:: What you should do ::
Below is a listing; transcribe it exactly but without any images.

:: Collected material ::
---*---

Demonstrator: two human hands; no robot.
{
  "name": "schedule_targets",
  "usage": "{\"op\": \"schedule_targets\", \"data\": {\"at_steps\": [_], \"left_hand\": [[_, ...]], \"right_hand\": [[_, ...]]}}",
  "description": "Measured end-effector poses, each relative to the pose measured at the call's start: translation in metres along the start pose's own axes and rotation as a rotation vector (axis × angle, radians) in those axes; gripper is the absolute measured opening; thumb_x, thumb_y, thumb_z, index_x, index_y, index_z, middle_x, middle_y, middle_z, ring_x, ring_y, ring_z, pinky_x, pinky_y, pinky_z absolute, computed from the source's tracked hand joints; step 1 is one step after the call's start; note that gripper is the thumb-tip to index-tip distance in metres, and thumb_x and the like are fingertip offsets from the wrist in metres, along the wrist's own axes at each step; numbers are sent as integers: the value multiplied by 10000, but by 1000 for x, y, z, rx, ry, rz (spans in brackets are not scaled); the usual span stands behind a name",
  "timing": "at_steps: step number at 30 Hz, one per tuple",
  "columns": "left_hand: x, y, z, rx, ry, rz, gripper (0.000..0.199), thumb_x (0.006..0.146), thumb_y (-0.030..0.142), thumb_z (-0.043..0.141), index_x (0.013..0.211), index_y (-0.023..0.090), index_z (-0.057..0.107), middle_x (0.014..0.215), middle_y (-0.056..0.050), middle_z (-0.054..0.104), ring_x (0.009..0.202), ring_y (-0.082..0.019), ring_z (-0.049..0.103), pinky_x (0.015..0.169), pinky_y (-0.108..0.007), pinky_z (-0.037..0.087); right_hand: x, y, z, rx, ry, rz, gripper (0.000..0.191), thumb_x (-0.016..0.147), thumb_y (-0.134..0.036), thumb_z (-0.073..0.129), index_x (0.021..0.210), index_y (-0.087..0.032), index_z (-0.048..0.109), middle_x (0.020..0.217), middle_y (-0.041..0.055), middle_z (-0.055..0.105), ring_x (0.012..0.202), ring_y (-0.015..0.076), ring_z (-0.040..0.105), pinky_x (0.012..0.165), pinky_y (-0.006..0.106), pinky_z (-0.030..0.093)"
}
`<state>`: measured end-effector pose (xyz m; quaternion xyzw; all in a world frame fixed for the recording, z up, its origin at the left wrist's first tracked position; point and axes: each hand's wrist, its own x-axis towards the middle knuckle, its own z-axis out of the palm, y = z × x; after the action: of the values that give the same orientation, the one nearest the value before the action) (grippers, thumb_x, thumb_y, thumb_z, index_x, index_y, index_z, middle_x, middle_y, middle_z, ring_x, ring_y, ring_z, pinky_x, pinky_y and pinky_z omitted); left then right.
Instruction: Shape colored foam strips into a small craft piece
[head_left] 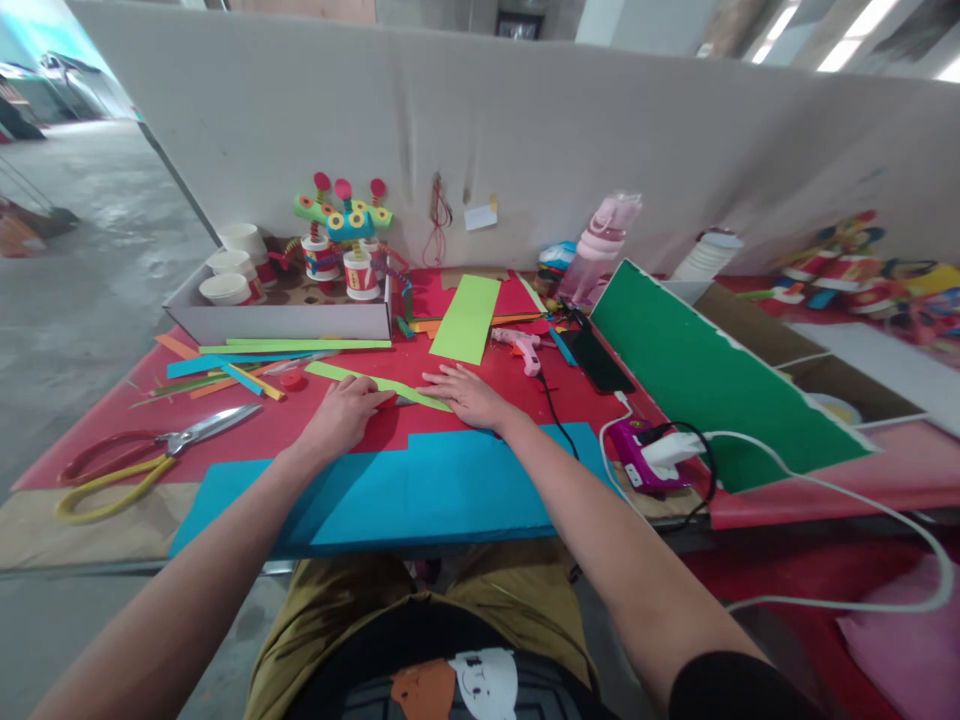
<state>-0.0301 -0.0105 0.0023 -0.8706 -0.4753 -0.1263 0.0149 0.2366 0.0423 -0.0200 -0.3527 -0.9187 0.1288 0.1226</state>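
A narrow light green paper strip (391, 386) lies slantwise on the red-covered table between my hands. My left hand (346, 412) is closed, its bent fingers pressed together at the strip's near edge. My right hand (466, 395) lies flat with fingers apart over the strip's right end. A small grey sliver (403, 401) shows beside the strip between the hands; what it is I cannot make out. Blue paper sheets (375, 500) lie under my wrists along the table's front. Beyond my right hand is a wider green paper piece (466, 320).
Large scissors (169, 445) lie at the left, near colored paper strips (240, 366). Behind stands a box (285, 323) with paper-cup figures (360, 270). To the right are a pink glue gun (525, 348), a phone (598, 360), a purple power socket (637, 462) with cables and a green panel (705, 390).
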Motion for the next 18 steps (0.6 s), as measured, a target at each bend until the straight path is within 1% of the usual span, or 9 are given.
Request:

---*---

:: Solution to the exercise ::
Demonstrator: two human hands; no robot.
{
  "name": "schedule_targets",
  "usage": "{\"op\": \"schedule_targets\", \"data\": {\"at_steps\": [_], \"left_hand\": [[_, ...]], \"right_hand\": [[_, ...]]}}",
  "description": "Measured end-effector poses, each relative to the pose measured at the call's start: translation in metres along the start pose's own axes and rotation as a rotation vector (axis × angle, radians) in those axes; gripper is the absolute measured opening; thumb_x, thumb_y, thumb_z, index_x, index_y, index_z, middle_x, middle_y, middle_z, ring_x, ring_y, ring_z, pinky_x, pinky_y, pinky_z absolute, computed from the source's tracked hand joints; step 1 is one step after the call's start; note that gripper is the thumb-tip to index-tip distance in metres, and thumb_x and the like are fingertip offsets from the wrist in metres, along the wrist's own axes at each step; numbers are sent as integers: the value multiplied by 10000, but by 1000 for x, y, z, rx, ry, rz (spans in brackets are not scaled); the usual span stands behind a name",
  "timing": "at_steps: step number at 30 Hz, one per tuple",
  "columns": "left_hand: x, y, z, rx, ry, rz, gripper (0.000..0.199), thumb_x (0.006..0.146), thumb_y (-0.030..0.142), thumb_z (-0.043..0.141), index_x (0.013..0.211), index_y (-0.023..0.090), index_z (-0.057..0.107), middle_x (0.014..0.215), middle_y (-0.056..0.050), middle_z (-0.054..0.104), ring_x (0.009..0.202), ring_y (-0.082..0.019), ring_z (-0.049..0.103), pinky_x (0.015..0.169), pinky_y (-0.108..0.007), pinky_z (-0.037..0.087); right_hand: x, y, z, rx, ry, rz, gripper (0.000..0.191), thumb_x (-0.016..0.147), thumb_y (-0.134..0.036), thumb_z (-0.073..0.129), index_x (0.021..0.210), index_y (-0.087..0.032), index_z (-0.048..0.109), middle_x (0.020..0.217), middle_y (-0.041..0.055), middle_z (-0.055..0.105), ring_x (0.012..0.202), ring_y (-0.015..0.076), ring_z (-0.040..0.105), pinky_x (0.012..0.165), pinky_y (-0.006..0.106), pinky_z (-0.030..0.093)"
}
`<state>`: measured end-effector pose (xyz m; quaternion xyzw; all in a world frame fixed for the recording, z up, its origin at the left wrist's first tracked position; point and axes: each hand's wrist, its own x-axis towards the middle knuckle, its own z-axis out of the palm, y = z × x; after the action: of the values that give the same orientation, the one nearest the value before the action) (grippers, thumb_x, thumb_y, thumb_z, index_x, index_y, index_z, middle_x, middle_y, middle_z, ring_x, ring_y, ring_z, pinky_x, pinky_y and pinky_z omitted); left then right.
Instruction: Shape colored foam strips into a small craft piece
[head_left] 
<state>-0.0301 -0.0105 0.0023 -0.8706 -0.4753 -0.1263 0.0149 0.2366 0.0423 -0.0200 -0.3527 -0.9187 0.1288 0.1226</state>
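A narrow light green paper strip (391, 386) lies slantwise on the red-covered table between my hands. My left hand (346, 412) is closed, its bent fingers pressed together at the strip's near edge. My right hand (466, 395) lies flat with fingers apart over the strip's right end. A small grey sliver (403, 401) shows beside the strip between the hands; what it is I cannot make out. Blue paper sheets (375, 500) lie under my wrists along the table's front. Beyond my right hand is a wider green paper piece (466, 320).
Large scissors (169, 445) lie at the left, near colored paper strips (240, 366). Behind stands a box (285, 323) with paper-cup figures (360, 270). To the right are a pink glue gun (525, 348), a phone (598, 360), a purple power socket (637, 462) with cables and a green panel (705, 390).
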Motion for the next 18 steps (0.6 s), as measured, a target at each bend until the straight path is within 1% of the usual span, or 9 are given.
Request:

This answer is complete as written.